WHAT TO DO: Transcribe the data underneath exactly. No images belong in your version.

GIVEN DATA:
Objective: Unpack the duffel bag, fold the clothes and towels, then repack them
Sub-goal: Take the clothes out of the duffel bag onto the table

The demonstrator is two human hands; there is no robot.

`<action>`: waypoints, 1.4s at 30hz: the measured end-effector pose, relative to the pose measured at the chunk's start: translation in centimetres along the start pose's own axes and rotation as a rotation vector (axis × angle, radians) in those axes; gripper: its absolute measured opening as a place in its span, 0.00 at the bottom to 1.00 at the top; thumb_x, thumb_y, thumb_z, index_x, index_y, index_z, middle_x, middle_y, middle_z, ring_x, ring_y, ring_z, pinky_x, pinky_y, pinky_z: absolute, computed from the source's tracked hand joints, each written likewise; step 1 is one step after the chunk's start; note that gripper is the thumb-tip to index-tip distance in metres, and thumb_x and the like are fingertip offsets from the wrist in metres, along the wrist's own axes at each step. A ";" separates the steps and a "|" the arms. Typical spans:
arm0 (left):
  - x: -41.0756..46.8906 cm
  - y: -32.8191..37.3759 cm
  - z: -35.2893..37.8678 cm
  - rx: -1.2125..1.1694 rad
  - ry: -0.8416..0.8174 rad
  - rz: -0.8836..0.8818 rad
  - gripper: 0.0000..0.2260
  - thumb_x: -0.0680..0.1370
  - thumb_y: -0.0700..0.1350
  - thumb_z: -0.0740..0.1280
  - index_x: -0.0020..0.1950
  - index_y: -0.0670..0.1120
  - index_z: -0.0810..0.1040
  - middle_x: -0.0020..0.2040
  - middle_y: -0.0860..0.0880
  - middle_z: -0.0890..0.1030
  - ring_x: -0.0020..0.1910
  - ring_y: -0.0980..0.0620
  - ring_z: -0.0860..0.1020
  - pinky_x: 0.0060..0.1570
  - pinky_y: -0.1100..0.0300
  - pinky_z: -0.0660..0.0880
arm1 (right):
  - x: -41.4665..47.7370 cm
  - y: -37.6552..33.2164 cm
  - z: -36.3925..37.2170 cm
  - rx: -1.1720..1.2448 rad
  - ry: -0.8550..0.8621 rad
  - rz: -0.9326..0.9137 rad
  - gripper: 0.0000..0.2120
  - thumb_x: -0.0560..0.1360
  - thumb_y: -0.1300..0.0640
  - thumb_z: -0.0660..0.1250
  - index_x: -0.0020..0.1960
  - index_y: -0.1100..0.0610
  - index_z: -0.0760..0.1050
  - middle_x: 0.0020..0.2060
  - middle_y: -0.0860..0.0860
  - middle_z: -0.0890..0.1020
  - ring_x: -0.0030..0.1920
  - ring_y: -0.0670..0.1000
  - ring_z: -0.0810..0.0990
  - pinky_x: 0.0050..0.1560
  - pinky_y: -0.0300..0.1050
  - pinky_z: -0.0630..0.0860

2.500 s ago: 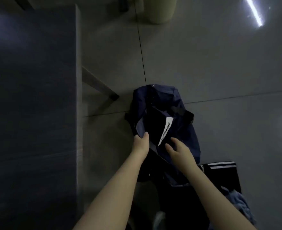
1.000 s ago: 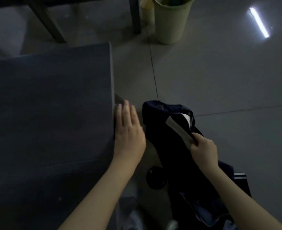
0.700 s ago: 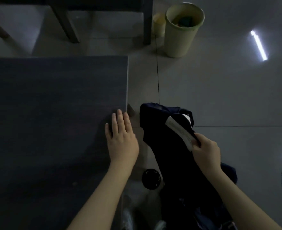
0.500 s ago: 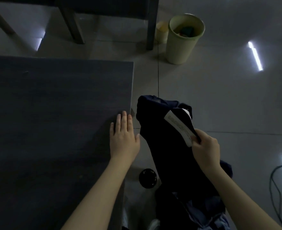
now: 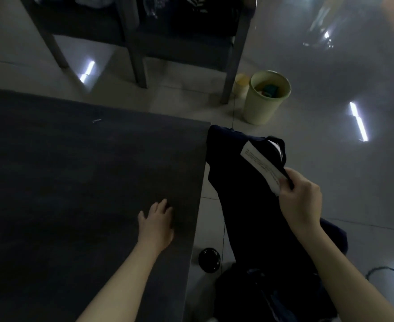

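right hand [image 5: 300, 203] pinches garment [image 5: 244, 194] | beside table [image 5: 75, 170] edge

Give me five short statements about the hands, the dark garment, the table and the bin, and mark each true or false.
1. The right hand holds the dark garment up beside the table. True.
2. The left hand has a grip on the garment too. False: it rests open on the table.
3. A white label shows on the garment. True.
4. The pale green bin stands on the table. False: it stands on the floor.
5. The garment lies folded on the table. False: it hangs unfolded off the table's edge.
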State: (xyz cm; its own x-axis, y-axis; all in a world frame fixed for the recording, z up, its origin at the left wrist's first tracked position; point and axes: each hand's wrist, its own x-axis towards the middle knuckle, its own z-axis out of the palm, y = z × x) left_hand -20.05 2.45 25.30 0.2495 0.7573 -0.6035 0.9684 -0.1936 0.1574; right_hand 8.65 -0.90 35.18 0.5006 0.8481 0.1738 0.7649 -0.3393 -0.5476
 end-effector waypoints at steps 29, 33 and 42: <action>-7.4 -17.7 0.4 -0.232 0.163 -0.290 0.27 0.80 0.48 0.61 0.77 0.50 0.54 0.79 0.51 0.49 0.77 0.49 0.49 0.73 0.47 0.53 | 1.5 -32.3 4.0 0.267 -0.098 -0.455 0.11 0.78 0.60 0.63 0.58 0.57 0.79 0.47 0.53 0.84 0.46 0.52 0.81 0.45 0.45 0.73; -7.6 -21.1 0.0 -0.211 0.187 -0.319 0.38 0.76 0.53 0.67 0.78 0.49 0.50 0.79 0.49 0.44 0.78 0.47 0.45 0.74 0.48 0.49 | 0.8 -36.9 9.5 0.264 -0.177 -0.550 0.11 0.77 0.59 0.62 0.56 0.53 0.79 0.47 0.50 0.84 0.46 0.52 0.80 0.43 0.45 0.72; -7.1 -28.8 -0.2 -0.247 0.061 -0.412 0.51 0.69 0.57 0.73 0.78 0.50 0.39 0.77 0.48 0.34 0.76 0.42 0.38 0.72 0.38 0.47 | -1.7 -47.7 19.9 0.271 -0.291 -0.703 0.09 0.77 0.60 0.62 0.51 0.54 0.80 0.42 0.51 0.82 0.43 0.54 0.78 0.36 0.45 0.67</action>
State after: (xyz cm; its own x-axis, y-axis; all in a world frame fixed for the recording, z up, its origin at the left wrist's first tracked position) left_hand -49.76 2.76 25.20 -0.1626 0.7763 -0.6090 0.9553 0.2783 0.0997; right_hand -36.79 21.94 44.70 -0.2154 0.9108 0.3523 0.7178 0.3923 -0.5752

ANSWER AREA:
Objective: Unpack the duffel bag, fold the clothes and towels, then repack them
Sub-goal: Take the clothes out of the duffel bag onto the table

The demonstrator is two human hands; there is no robot.

`<action>`: waypoints, 1.4s at 30hz: the measured end-effector pose, relative to the pose measured at the chunk's start: translation in centimetres along the start pose's own axes and rotation as a rotation vector (axis × angle, radians) in those axes; gripper: its absolute measured opening as a place in its span, 0.00 at the bottom to 1.00 at the top; thumb_x, thumb_y, thumb_z, index_x, index_y, index_z, middle_x, middle_y, middle_z, ring_x, ring_y, ring_z, pinky_x, pinky_y, pinky_z: absolute, computed from the source's tracked hand joints, each written likewise; step 1 is one step after the chunk's start; note that gripper is the thumb-tip to index-tip distance in metres, and thumb_x and the like are fingertip offsets from the wrist in metres, along the wrist's own axes at each step. A ";" separates the steps and a "|" the arms. Typical spans:
arm0 (left):
  - x: -41.0756..46.8906 cm
  - y: -32.8191..37.3759 cm
  - z: -35.2893..37.8678 cm
  - rx: -1.2125..1.1694 rad
  - ry: -0.8416..0.8174 rad
  - rz: -0.8836..0.8818 rad
  - gripper: 0.0000..0.2260
  - thumb_x: -0.0680..0.1370
  - thumb_y: -0.0700..0.1350
  - thumb_z: -0.0740..0.1280
  - index_x: -0.0020..0.1950
  - index_y: -0.0670..0.1120
  - index_z: -0.0810..0.1040
  - middle_x: -0.0020..0.2040
  - middle_y: -0.0860..0.0880
  - middle_z: -0.0890..0.1030
  - ring_x: -0.0020..0.1910
  - ring_y: -0.0980..0.0620
  - ring_z: -0.0860..0.1020
  - pinky_x: 0.0060..0.1570
  - pinky_y: -0.1100..0.0300
  - pinky_z: -0.0660..0.0880
arm1 (right):
  - x: -41.4665..47.7370 cm
  - y: -37.6552..33.2164 cm
  - z: -36.3925..37.2170 cm
  - rx: -1.1720..1.2448 rad
  - ry: -0.8550..0.8621 rad
  - rz: -0.9326..0.9137 rad
  - gripper: 0.0000..0.2120
  - thumb_x: -0.0560..0.1360
  - thumb_y: -0.1300..0.0640
  - thumb_z: -0.0660..0.1250
  - index_x: -0.0020..0.1960
  - index_y: -0.1100..0.0610
  - index_z: -0.0760..0.1050
  - middle_x: 0.0020..0.2060
  - middle_y: -0.0860..0.0860
  - middle_z: -0.0890..0.1020
  - ring_x: -0.0030..0.1920
  - ring_y: -0.0670..0.1000
  - ring_z: -0.0810..0.0990
  - pinky_x: 0.0050..0.1560
  - pinky_y: -0.0300..0.1050
  - pinky_z: -0.0630..0.0860

2.500 s ago: 
1.000 s ago: 
0.700 s ago: 
0.500 s ago: 
now: 

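right hand [image 5: 300, 203] pinches garment [image 5: 244, 194] | beside table [image 5: 75, 170] edge

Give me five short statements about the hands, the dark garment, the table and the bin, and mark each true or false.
1. The right hand holds the dark garment up beside the table. True.
2. The left hand has a grip on the garment too. False: it rests open on the table.
3. A white label shows on the garment. True.
4. The pale green bin stands on the table. False: it stands on the floor.
5. The garment lies folded on the table. False: it hangs unfolded off the table's edge.
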State: (xyz cm; its own x-axis, y-axis; all in a world frame fixed for the recording, z up, its origin at the left wrist's first tracked position; point and axes: each hand's wrist, its own x-axis towards the middle knuckle, its own z-axis out of the palm, y = z × x) left_hand -20.05 2.45 25.30 0.2495 0.7573 -0.6035 0.9684 -0.1936 0.1574; right_hand 8.65 -0.90 35.18 0.5006 0.8481 0.1738 0.7649 -0.3393 -0.5476
 end-effector waypoints at steps 29, 33 and 42: <action>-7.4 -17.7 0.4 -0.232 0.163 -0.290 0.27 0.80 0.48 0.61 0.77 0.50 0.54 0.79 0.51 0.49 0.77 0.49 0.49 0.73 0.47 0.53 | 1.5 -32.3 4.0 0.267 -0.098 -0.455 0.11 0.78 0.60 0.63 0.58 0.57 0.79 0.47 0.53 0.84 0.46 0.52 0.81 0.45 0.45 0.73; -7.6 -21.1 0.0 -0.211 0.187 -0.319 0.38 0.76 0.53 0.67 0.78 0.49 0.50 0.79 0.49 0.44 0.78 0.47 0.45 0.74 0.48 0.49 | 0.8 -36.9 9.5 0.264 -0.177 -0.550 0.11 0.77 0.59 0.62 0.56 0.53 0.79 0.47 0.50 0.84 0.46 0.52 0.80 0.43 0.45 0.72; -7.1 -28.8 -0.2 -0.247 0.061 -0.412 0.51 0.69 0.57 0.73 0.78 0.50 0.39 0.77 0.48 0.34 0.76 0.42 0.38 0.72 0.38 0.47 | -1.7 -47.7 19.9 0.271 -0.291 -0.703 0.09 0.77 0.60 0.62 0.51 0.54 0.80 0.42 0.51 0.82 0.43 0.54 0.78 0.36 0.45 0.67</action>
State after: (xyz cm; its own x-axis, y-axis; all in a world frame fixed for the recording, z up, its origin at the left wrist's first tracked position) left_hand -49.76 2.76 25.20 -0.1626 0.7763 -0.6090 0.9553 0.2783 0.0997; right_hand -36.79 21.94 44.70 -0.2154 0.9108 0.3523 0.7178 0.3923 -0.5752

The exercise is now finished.